Google didn’t limit itself to obvious searches like “cough remedies” or “fever.” It used its huge computational power to study all 50 million searches—finding 45 search terms that when used in a mathematical model could reliably predict where the flu had spread in real time, the authors report.

It’s a huge feat, one that’s being emulated in many sectors, including financial services—the industry with the most stored data, according to McKinsey Global. Wall Street uses roadway traffic patterns around shopping centers to gauge the economy, while hedge funds use Twitter to predict the stock market’s performance. SWIFT, the Society for Worldwide Interbank Financial Telecommunication, offers GDP forecasts based on their funds transfers data, say Mayer-Schönberger and Cukier.

The goal is to pounce on opportunities by finding the connections between data sets—something possible even at community banks, says Siegel, especially in the areas of marketing, fraud and credit scoring. (See the January 2013 ICBA Independent Banker story “Guessing Game” by Katie Kuehner-Hebert on predictive modeling at

For instance, technology giant Hewlett-Packard Development Co. used its employee data to develop a model predicting which staffers are most likely to quit. The tool gives managers the opportunity to remedy the situation or prepare for a likely departure.

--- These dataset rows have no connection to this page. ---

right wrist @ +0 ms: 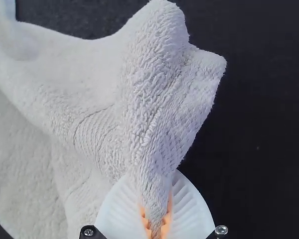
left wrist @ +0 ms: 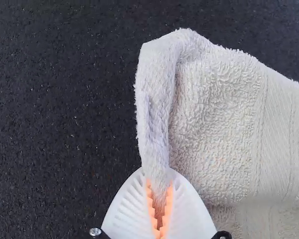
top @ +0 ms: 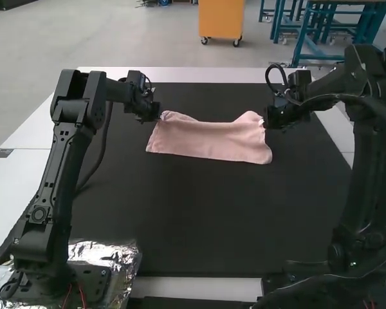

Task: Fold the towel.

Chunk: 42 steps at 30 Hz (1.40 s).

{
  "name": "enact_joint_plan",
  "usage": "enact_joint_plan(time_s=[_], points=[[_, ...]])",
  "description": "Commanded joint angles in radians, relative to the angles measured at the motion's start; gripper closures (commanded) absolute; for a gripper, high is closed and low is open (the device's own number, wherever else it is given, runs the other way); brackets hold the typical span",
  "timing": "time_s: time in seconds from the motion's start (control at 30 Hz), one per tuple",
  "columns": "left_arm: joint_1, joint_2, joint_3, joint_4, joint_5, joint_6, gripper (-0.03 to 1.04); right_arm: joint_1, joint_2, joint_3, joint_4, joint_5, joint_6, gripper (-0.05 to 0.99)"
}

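Black, grainy mat [top: 199,225] covered most of the white table [top: 32,129], and the pink towel [top: 209,140] was out near its far side. The towel's long way ran from side to side — right between the two grippers, so neither arm was nearer. The left gripper [left wrist: 158,180] was closed on the far corner at its end, and the right gripper [right wrist: 157,191] was closed on a bunched bit of the far edge at the other end. The near edge lay toward the arm bases, so a fold would likely need both hands to bring the far edge over to it, side by side. If one hand went faster, the fold might come out crooked.

The towel was soft and fluffy, with tiny loops and a flat woven band [left wrist: 276,144] near one end. Its top edge dipped in the middle and rose at both ends, like a wide smile. Cloth showed under cloth too, but it was hard to tell how many layers there were. The white fingers [left wrist: 127,211] had ribs, and their orange pads [left wrist: 153,211] had little bumps, like teeth — good for pinching fluffy cloth
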<state>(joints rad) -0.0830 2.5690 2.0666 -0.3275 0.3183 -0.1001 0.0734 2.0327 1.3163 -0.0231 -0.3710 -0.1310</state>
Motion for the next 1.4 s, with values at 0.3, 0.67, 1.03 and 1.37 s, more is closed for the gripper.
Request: enact_joint_plan(time_s=[0.3, 0.67, 1.03, 1.37], points=[[0.029, -0.087, 0.058, -0.180, 0.045, -0.010, 0.99, -0.007, -0.016, 0.012, 0.005, -0.006, -0.002, 0.96], [0.075, -0.256, -0.143, -0.150, 0.050, 0.011, 0.99, -0.023, -0.026, 0.008, -0.026, -0.009, -0.033, 0.96], [0.065, -0.444, -0.395, -0.068, 0.050, 0.031, 0.99, -0.023, -0.104, -0.014, -0.086, -0.023, -0.035, 0.96], [0.054, -0.587, -0.669, 0.065, 0.011, 0.037, 0.99, -0.024, -0.181, -0.104, -0.118, -0.046, -0.036, 0.96]])
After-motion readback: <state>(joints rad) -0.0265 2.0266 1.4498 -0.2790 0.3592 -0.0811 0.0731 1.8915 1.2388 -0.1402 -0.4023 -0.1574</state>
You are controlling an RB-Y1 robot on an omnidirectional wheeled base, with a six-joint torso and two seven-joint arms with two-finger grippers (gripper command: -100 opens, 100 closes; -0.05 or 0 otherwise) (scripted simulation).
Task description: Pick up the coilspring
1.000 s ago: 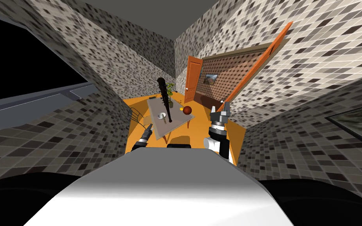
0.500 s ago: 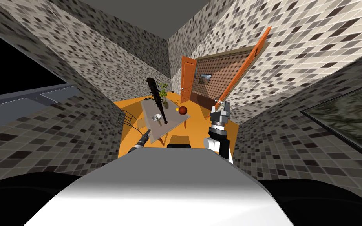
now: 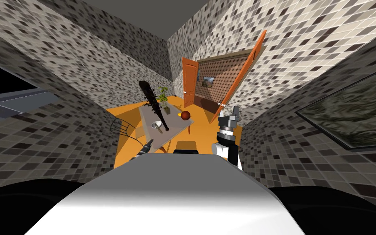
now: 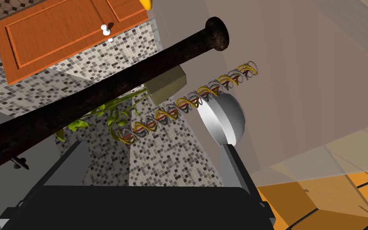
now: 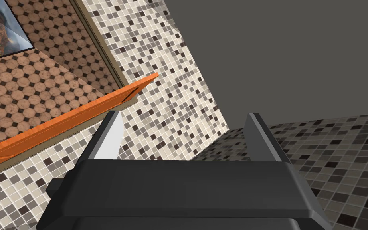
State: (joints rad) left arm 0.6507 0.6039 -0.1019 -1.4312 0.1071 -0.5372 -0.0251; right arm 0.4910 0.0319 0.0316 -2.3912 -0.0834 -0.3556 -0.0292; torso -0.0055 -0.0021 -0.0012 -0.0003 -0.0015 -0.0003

By looking for commonalities among customers who left the bank and using those examples to identify which current customers are most likely to close their accounts as well, Siegel says, it’s possible for community banks to monitor and respond similarly with their customers.

Mining for patterns

“It’s all about data discovery,” says Ray Wilson, program director at Teradata Corp., a data warehousing and analytics firm famous for making the surprising discovery that Wal-Mart customers stock up on strawberry Pop-Tarts before a hurricane hits. Banks can now identify what leads consumers to specific actions—from clicks on a website or comments made to an employee to specific transactions. “Once we can understand that, we can alert the system to future patterns demonstrated by various customers going down a similar path,” he says.

“If for each customer you have [his or her] payment history, credit limit, demographics and so many other pieces of information, each is potentially predictive and in concert they could be particularly predictive.”
—Eric Siegel, technology author and professor

To do this, community banks need a smart data governance plan that defines what information their systems are capturing, how frequently it’s captured and how it’s protected, says Malo. Going beyond an IT document, the plan must address the business needs of the bank—including what value specific data is likely to have to other operations within the bank. Community banks may need to take steps to connect their data, for instance allowing analytics to access both transaction history and emails, which may be in different locations. This may be complicated for banks with older systems, but this step is a factor to consider during system upgrades.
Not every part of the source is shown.